Thursday, May 1

i know i promised pictures...

... but I haven't had time yet. But I will! Totally forthcoming. In the meantime, here are my thoughts from today, copied from an email to a friend.

It's interesting... on the mission your sense of purpose is keen; you know clearly what you're supposed to be doing and there are very clear ways of identifying if you are completing your mission or not. It gives you a nice feeling of accomplishment at the end of the day to know that you did your best and obeyed all the rules and put all the little pieces in to make the perfect missionary day. Yet that time as a full-time missionary is just preparatory; as the mission progresses and when we return home, we have to start to learn to not live by checklists and instead to live by the Spirit.

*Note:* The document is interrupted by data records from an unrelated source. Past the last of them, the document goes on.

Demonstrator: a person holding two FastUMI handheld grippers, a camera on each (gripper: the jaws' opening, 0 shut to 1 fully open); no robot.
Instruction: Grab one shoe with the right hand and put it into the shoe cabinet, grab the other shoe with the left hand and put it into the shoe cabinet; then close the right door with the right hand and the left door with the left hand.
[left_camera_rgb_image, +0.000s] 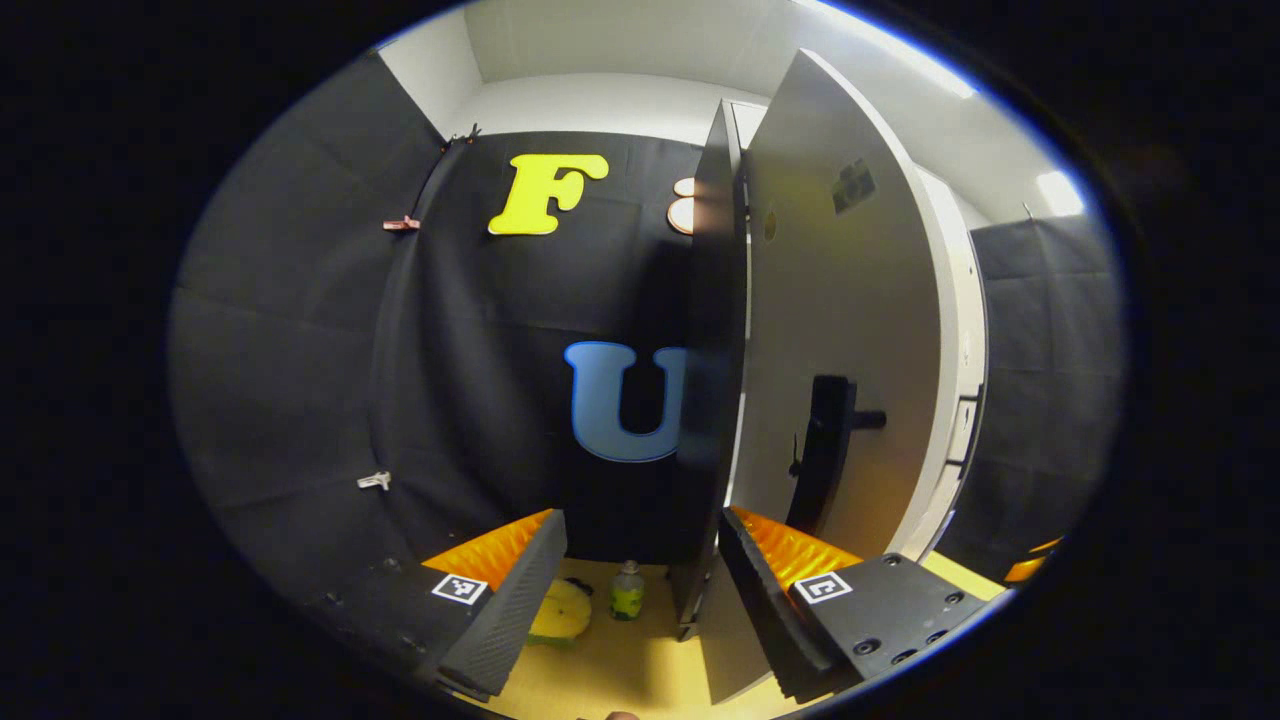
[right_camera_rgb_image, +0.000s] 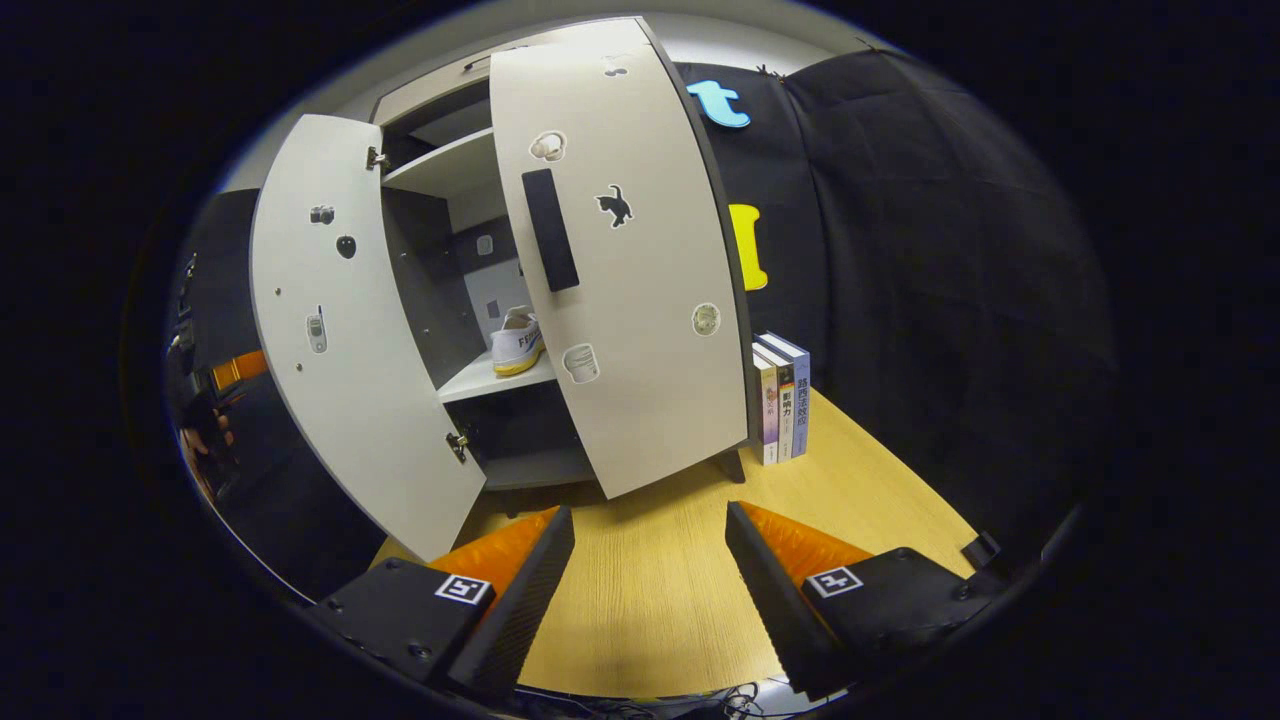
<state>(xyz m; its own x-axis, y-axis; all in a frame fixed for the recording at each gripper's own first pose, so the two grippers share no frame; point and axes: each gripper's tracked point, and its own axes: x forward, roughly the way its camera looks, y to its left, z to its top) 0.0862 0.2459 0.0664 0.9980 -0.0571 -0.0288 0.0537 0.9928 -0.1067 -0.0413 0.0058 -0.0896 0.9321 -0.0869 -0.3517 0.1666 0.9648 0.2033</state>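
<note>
Shoe (right_camera_rgb_image: 517, 342) half hidden behind right door (right_camera_rgb_image: 640, 270).

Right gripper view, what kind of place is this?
Likely a staged recording booth, not a home: a shoe cabinet with both doors open and a shoe on its shelf stands on a wooden table, books beside it, black cloth behind.

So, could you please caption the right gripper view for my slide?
Open right gripper faces the pale shoe cabinet, both doors ajar, white shoe shelved.
</note>
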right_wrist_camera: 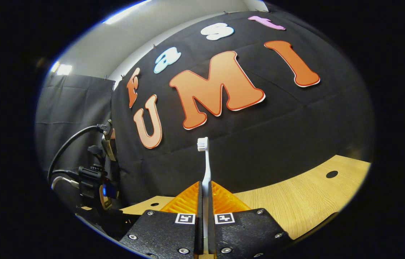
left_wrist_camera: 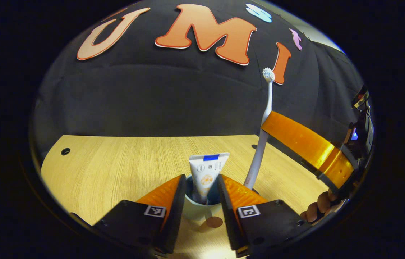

There is no longer anyone telling us what our mission is--we now have to discover it by revelation, and find out if we're fulfilling it by acts of faith and the later confirmation that what we've done is right. This was really hard for me when I got home. I wanted the checklist! I wanted someone to just tell me what to do, and boy howdy would I do it. I'd do it wholeheartedly, and especially if it involved teaching the gospel all day and serving people. The Lord now needed me to prepare for and find my new mission, however: He needed me to educate myself so that I could better serve Him. He needed me to be lonely a few hundred times so that I could better empathize with those whose hands hang down. He needed me to choose for myself a career path so that I could advise my children on how to do it for themselves later, so that I could find my passion on my own and feel the accomplishment of discovering it for myself and not the feeling of being forced into a career and resenting the Lord on the bad days for having "made" me do something I didn't like, and He needed me to learn to make important decisions on my own, because He's training me to be like Him, and He makes these kinds of decisions all the time. So gradually I'm starting to feel like my life's mission is as beautiful as my full-time mission was, even though it taxes me and tests me just as my mission constantly did, though in different ways. Once we've shown the Lord we want to be obedient to Him and to do His work, He trusts us to make of our lives a masterpiece, as Elder Wirthlin said, and to do many good things of our own free will. He knows we'll do good things, so He just lets us choose what we will, because He knows it will be awesome and that we won't forget to counsel with Him and listen to His gentle guidance.

6 comments:

Melissa said...

I love this Lar, good reminder for me to refocus on what my mission is. You are always so great at putting words together to describe things in a way we all desire to do but fall short.

mikeasaurus said...

Well done my old maestra. you continue to teach me a lot...because of you YO SABO MUCHO!

stacy said...

Love it! I'm going to send you a message on facebook in detail...

Sheryl said...

Amen sister. Couldn't have said it better.

p.s. When you're the Relief Society General President and someone asks me was she always this wise, I will say, "Yes. Yes, she was."

Kristen said...

Thanks for the reminder, Laura. It would be so much easier to just have the checklist! The freedom to choose what we want to make of our lives is amazing, and when we can conquer ourselves to give that choice back to God... well. So, how do you balance submitting your will to God with having direction and making something of your own life? That is my question (or one of them).

jeanine said...

This was beautifully put... and such a good reminder for me. Thank you!